2. Persistent infection, defined as a repeat urine culture with the same organisms present after treatment.

3. Recurrent infection, defined as a repeat positive urine culture, after the first disease was judged adequately treated.

4. Shift to another antibiotic.

5. Adverse effects: nausea, vomiting, diarrhoea, allergy, prematurely stopping treatment.

Secondary outcomes

1. Preterm delivery, defined as delivery before 37 completed weeks of gestation.

2. Preterm labor, as defined by the World Health Organization.

3. Neonatal infection.

4. Respiratory distress of the neonate.

5. Admission to neonatal intensive care unit.

6. Duration of ventilatory support of the neonate in days.

Search methods for identification of studies

Electronic searches

We contacted the Trials Search Co-ordinator to search the Cochrane Pregnancy and Childbirth Group’s Trials Register (March 2010).

The Cochrane Pregnancy and Childbirth Group’s Trials Register is maintained by the Trials Search Co-ordinator and contains trials identified from:

1. quarterly searches of the Cochrane Central Register of Controlled Trials (CENTRAL);

2. weekly searches of MEDLINE;

3. handsearches of 30 journals and the proceedings of major conferences;

4. weekly current awareness alerts for a further 44 journals plus monthly BioMed Central email alerts.

Details of the search strategies for CENTRAL and MEDLINE, the list of handsearched journals and conference proceedings, and the list of journals reviewed via the current awareness service can be found in the ‘Specialized Register’ section within the editorial information about the Cochrane Pregnancy and Childbirth Group.

Trials identified through the searching activities described above are each assigned to a review topic (or topics). The Trials Search Co-ordinator searches the register for each review using the topic list rather than keywords.

Searching other resources

We also examined the reference lists of trials identified by the above search.

We did not apply any language restrictions.

Data collection and analysis

The methodology we used for data collection and analysis was based on the Cochrane Handbook for Systematic Reviews of Interventions (Higgins 2008).

Selection of studies

Four authors (VT Guinto (VTG), MR Festin (MRF), BC dGuia (BCdG), T Dowswell (TD)) undertook the review. We used the search strategy described to obtain titles and abstracts of studies that might be relevant to the review. All authors independently screened the titles and abstracts and discarded studies that were not applicable; however, initially we retained studies and reviews that might include relevant data or information on trials. All authors independently assessed the retrieved abstracts and, where necessary, the full text of these studies, to determine which studies satisfied the inclusion criteria. We resolved any disagreement through discussion or, if required, consulted an outside person.

Data extraction and management

We designed a form to extract data. At least two review authors extracted the data independently using the agreed standard data extraction forms. We arranged for the translation of studies reported in non-English journals before assessment. Where there was more than one publication for a trial, we have linked reports together in the reference list. We have highlighted any discrepancy between published reports. If necessary, we planned to write to request further information from trial authors and to include any relevant information provided in the review. We resolved discrepancies in data extraction through discussion. We used the Review Manager software (RevMan 2008) to enter data and double checked for accuracy.

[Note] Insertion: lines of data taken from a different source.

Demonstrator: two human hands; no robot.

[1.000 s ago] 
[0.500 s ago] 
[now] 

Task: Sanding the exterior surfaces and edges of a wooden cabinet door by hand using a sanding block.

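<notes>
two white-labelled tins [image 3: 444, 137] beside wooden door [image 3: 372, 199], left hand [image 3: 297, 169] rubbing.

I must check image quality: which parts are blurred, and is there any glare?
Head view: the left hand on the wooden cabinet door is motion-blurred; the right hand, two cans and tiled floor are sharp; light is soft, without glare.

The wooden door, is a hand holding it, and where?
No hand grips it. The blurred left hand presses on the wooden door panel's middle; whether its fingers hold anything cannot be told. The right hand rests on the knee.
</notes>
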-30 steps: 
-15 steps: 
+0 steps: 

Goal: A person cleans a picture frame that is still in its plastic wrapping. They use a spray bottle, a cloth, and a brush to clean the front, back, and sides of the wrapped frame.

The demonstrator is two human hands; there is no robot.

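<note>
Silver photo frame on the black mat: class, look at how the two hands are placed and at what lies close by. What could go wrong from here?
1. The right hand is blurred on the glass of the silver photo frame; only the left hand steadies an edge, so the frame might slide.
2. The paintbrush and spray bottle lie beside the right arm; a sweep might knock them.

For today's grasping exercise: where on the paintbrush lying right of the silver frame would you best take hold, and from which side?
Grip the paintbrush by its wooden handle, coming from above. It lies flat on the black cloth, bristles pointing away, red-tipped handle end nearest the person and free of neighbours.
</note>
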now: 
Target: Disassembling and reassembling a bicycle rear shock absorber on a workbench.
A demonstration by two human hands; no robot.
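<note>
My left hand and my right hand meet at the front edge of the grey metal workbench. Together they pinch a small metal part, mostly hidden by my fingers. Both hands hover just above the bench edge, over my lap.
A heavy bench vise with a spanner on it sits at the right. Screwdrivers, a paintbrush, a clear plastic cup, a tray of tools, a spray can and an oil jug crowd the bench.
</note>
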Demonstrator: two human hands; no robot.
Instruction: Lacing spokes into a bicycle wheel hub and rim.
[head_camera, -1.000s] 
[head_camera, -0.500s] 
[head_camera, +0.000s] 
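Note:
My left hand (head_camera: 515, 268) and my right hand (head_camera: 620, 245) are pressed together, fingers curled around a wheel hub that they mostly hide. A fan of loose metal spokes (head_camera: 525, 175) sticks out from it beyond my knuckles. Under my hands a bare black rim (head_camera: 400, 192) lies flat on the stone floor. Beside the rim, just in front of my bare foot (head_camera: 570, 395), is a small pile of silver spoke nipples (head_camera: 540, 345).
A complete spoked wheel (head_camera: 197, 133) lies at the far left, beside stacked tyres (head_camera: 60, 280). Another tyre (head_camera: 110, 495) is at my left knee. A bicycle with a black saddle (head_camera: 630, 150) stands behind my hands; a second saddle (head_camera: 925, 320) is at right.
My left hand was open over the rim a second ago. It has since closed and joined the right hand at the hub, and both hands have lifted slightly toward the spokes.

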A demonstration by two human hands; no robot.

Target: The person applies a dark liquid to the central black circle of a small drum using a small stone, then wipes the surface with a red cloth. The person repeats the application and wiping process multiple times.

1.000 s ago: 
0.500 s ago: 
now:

One of the review authors (MRF) was involved in one of the included trials (Lumbiganon 2009) and was not involved in assessing eligibility for inclusion, or data extraction for this trial.

Assessment of risk of bias in included studies

We assessed risk of bias in included studies using The Cochrane Collaboration’s tool for assessing risk of bias as outlined in the Cochrane Handbook for Systematic Reviews of Interventions (Higgins 2008) and contained in RevMan (RevMan 2008). We did this by answering the following questions:

(I) Sequence generation (randomization)

Was the allocation sequence adequately generated?

• Yes (e.g. random number table, computer random-number generator).

• No (systematic non-random approach, e.g. use of case record numbers, dates of birth, or days of the week).

• Unclear.

(II) Allocation concealment (selection bias)

Was allocation adequately concealed?

• Yes (e.g. telephone or central randomization, consecutively numbered sealed opaque envelopes).

• No (e.g. open list of random number tables, alternation or rotation).

• Unclear.

(III) Blinding (checking for possible performance bias)

Was knowledge of the allocated interventions adequately prevented in the study? If so, we have specified who were blinded (whether the study participants, or any of the key study personnel).

• Yes (participants and key study personnel were adequately blinded. If not blinded, the outcome and outcome measurement were not likely to be affected by lack of blinding of either the participants, key study personnel or both).

• No.

• Unclear.

(IV) Incomplete data collection (checking for possible attrition bias through withdrawals, dropouts, protocol violations)

For each included study, and for each outcome and class of outcomes, we assessed completeness of data, including attrition and exclusions from the analysis. We have tried to address the following questions: were the rate of attrition and exclusions reported? How were the data due to attrition and exclusions treated in the analysis at each stage of the paper (compared with the total number of participants randomized)? What were the reasons for attrition and exclusions? How were the missing data related to the groups compared and how would they affect the outcome?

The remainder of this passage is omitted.